▶ Prompt: With the listing in front of you, retype it exactly.

▶ Data:
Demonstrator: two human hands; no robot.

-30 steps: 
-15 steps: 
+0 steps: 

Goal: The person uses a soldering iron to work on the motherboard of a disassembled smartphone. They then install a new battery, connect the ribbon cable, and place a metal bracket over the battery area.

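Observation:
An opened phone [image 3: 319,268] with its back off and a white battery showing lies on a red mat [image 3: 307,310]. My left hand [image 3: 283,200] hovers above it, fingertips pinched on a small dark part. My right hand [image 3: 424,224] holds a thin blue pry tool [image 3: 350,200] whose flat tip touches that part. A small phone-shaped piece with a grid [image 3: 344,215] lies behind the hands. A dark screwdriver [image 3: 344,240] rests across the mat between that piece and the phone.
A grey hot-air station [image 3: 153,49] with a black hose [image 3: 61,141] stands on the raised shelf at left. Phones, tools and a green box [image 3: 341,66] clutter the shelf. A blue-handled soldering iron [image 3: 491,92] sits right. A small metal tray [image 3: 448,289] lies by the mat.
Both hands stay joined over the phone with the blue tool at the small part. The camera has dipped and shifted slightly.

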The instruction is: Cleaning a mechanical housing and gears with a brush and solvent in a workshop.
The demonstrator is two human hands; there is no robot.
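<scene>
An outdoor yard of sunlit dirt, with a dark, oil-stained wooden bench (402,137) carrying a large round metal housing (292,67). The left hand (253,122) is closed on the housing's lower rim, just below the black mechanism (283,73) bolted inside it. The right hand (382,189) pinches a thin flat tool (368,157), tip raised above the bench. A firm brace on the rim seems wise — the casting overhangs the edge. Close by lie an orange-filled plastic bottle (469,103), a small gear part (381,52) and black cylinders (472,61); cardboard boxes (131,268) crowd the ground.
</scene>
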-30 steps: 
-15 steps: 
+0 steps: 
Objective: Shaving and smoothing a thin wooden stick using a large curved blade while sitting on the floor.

▶ Response to the task:
Demonstrator: two human hands; no robot.

-30 steps: 
-15 steps: 
+0 steps: 

Goal: The person uses a soldering iron to work on the motherboard of a disassembled smartphone. They then install a new battery, connect the ribbon cable, and place a metal bracket over the battery area.

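Observation:
An opened phone [image 3: 319,268] with its back off and a white battery showing lies on a red mat [image 3: 307,310]. My left hand [image 3: 283,200] hovers above it, fingertips pinched on a small dark part. My right hand [image 3: 424,224] holds a thin blue pry tool [image 3: 350,200] whose flat tip touches that part. A small phone-shaped piece with a grid [image 3: 344,215] lies behind the hands. A dark screwdriver [image 3: 344,240] rests across the mat between that piece and the phone.
A grey hot-air station [image 3: 153,49] with a black hose [image 3: 61,141] stands on the raised shelf at left. Phones, tools and a green box [image 3: 341,66] clutter the shelf. A blue-handled soldering iron [image 3: 491,92] sits right. A small metal tray [image 3: 448,289] lies by the mat.
Both hands stay joined over the phone with the blue tool at the small part. The camera has dipped and shifted slightly.
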
The instruction is: Cleaning a mechanical housing and gears with a brush and solvent in a workshop.
The demonstrator is two human hands; there is no robot.
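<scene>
An outdoor yard of sunlit dirt, with a dark, oil-stained wooden bench (402,137) carrying a large round metal housing (292,67). The left hand (253,122) is closed on the housing's lower rim, just below the black mechanism (283,73) bolted inside it. The right hand (382,189) pinches a thin flat tool (368,157), tip raised above the bench. A firm brace on the rim seems wise — the casting overhangs the edge. Close by lie an orange-filled plastic bottle (469,103), a small gear part (381,52) and black cylinders (472,61); cardboard boxes (131,268) crowd the ground.
</scene>
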-30 steps: 
-15 steps: 
+0 steps: 
Objective: Shaving and smoothing a thin wooden stick using a large curved blade while sitting on the floor.

Nothing more remains to be added to this answer.